▶ [Task brief]: For the word "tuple", state the number of lines in the data that contain it, and nothing else.
================
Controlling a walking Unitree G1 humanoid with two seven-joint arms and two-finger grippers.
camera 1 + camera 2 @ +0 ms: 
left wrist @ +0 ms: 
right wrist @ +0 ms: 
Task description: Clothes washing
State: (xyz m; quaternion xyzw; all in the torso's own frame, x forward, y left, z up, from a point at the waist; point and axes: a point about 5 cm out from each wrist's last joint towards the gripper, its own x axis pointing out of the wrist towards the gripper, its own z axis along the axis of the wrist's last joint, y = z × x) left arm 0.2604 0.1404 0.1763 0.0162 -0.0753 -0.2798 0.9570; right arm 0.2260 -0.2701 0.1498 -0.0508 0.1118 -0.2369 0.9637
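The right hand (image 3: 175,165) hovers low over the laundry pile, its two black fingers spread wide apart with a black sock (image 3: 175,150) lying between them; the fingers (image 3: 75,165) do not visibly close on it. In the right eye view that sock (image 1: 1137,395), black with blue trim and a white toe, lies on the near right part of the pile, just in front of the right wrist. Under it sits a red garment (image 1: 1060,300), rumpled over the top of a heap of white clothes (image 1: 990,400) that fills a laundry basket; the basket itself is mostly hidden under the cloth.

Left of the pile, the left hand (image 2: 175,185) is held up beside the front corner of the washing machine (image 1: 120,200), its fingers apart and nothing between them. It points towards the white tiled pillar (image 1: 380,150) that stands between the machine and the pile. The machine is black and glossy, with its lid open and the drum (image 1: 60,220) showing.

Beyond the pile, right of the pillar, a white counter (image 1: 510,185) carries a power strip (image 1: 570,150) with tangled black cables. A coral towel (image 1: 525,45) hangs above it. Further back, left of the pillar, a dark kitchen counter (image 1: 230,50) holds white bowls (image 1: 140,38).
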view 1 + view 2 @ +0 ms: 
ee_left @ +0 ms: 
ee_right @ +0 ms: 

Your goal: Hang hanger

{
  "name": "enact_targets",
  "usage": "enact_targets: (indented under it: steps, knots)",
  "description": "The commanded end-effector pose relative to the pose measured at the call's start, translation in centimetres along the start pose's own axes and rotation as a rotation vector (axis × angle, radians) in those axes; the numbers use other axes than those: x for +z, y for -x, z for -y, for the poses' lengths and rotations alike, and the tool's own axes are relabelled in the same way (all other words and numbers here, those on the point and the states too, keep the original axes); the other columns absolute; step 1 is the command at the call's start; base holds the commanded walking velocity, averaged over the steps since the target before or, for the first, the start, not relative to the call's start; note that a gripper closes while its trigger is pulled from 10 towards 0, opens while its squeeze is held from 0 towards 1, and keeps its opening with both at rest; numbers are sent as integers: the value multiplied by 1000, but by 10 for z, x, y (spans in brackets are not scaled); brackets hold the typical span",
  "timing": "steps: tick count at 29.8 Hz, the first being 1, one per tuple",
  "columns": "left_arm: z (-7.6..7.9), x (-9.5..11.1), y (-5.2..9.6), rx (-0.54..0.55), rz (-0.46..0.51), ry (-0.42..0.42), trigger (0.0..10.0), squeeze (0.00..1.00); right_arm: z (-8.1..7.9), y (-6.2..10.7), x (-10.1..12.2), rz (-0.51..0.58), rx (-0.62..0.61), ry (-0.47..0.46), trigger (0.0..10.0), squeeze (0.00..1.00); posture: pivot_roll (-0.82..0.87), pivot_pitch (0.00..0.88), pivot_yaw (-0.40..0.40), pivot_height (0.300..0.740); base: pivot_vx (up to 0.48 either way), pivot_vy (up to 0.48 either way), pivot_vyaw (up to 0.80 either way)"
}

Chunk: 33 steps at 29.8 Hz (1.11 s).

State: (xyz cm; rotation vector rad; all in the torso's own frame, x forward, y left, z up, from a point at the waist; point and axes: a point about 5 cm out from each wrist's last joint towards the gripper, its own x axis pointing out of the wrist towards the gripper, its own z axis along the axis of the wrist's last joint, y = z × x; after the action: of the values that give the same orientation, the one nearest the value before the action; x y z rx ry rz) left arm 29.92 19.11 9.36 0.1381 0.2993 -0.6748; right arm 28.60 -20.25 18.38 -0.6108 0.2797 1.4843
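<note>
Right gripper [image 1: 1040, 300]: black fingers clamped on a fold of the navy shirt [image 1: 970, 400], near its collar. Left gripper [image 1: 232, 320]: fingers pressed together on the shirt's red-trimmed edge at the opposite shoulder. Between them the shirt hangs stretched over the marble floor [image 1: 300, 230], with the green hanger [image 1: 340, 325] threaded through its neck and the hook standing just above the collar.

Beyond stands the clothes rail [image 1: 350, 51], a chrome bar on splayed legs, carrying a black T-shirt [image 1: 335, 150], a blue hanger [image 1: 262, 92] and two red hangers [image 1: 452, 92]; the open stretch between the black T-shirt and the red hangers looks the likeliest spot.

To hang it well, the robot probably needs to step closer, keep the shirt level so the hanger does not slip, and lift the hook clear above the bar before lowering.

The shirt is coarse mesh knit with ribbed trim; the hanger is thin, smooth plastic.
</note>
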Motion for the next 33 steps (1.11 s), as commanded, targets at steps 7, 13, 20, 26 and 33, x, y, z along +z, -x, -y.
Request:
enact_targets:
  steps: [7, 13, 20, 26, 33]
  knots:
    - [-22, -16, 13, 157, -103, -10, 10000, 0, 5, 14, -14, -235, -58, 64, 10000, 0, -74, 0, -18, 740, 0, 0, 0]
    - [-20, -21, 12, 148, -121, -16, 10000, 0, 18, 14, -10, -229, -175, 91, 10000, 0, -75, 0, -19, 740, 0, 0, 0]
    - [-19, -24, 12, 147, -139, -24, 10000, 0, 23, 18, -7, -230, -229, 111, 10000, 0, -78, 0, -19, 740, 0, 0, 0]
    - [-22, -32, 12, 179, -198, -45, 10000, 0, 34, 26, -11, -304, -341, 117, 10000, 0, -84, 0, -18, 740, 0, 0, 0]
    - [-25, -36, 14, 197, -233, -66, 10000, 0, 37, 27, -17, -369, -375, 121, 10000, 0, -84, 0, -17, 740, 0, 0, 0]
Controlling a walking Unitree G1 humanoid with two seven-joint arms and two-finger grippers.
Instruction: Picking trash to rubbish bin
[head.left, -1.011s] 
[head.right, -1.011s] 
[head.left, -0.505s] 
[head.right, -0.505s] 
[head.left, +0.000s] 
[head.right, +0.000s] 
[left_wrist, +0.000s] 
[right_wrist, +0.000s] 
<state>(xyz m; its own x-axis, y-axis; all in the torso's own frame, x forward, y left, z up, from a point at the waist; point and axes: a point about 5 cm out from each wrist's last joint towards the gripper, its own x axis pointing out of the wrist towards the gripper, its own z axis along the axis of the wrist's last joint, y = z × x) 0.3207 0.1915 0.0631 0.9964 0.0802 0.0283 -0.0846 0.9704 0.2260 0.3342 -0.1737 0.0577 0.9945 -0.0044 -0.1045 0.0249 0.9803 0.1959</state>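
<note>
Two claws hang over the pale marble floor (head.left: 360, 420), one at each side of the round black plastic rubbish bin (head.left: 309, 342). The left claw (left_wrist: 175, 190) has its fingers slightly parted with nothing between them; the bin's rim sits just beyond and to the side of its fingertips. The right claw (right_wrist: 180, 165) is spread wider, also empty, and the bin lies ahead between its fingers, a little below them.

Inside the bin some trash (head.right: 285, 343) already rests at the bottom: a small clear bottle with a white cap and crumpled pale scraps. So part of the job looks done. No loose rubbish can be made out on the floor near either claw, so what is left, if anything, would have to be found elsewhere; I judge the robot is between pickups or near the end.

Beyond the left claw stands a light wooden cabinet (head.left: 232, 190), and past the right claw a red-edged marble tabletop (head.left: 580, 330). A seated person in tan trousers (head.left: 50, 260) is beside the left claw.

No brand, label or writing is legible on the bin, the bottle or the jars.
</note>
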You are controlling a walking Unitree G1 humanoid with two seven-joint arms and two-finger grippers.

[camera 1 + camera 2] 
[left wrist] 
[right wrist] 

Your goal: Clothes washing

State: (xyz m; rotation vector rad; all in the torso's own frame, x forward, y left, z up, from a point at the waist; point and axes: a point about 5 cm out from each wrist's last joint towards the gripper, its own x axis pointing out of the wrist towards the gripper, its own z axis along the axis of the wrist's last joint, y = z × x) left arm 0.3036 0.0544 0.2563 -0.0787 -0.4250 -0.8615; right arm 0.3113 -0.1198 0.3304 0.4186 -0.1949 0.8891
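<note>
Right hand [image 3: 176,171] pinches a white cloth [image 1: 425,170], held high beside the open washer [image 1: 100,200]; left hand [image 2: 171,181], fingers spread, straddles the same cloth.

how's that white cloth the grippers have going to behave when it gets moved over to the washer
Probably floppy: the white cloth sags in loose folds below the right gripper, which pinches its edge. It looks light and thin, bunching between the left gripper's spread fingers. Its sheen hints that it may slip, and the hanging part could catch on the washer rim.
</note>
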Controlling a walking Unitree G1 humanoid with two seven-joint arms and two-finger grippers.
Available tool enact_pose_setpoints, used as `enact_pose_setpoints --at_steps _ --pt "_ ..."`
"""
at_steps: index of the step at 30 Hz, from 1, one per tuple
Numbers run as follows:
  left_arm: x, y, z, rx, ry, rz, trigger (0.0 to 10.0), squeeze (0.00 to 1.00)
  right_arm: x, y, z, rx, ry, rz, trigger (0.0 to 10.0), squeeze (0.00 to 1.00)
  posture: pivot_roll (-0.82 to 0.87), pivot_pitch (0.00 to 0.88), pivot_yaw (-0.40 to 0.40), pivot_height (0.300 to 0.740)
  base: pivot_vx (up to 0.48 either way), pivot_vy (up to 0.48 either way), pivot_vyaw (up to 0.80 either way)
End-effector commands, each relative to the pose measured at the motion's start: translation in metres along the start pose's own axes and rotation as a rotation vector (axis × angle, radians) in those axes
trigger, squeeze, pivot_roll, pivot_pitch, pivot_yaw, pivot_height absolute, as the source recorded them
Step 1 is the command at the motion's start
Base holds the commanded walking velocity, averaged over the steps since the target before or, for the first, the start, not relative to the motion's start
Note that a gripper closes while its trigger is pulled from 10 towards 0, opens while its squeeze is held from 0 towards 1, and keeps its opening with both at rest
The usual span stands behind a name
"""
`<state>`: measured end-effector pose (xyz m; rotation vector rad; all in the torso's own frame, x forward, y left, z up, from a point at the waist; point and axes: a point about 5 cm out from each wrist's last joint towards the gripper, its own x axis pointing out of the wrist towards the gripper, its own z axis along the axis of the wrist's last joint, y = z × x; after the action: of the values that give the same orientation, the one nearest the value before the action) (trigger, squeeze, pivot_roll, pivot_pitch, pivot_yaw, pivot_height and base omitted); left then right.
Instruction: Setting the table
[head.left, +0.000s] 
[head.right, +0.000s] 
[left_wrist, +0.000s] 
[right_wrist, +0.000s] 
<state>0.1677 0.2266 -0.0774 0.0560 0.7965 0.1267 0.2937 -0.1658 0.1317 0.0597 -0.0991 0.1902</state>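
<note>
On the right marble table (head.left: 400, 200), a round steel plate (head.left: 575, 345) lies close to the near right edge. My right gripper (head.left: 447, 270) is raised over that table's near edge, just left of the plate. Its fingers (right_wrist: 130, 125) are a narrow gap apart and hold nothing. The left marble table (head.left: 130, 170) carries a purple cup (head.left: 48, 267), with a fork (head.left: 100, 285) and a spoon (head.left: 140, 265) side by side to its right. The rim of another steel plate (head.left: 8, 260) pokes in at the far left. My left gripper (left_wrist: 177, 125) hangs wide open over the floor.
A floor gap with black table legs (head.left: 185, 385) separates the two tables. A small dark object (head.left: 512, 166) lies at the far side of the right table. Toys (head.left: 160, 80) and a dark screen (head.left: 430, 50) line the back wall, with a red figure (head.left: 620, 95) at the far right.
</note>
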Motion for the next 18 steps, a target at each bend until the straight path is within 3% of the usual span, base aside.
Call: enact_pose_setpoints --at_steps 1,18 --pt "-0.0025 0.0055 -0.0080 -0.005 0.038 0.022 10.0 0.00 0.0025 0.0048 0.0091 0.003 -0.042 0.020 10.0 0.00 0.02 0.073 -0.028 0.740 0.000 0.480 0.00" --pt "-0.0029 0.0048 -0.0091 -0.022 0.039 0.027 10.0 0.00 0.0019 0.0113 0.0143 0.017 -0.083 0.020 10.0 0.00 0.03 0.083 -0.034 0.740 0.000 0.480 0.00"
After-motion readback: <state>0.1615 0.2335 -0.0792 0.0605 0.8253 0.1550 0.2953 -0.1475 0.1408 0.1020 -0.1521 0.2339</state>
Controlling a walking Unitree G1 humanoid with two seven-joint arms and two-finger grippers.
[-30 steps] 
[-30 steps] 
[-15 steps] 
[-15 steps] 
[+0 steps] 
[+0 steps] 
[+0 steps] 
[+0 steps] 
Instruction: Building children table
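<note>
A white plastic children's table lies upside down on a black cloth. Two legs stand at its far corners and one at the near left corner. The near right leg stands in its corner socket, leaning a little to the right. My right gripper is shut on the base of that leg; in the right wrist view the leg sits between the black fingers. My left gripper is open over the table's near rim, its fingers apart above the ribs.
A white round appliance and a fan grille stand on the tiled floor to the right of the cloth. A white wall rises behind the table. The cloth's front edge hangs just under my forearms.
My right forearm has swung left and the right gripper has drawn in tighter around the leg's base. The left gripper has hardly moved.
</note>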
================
▶ [The answer]: 2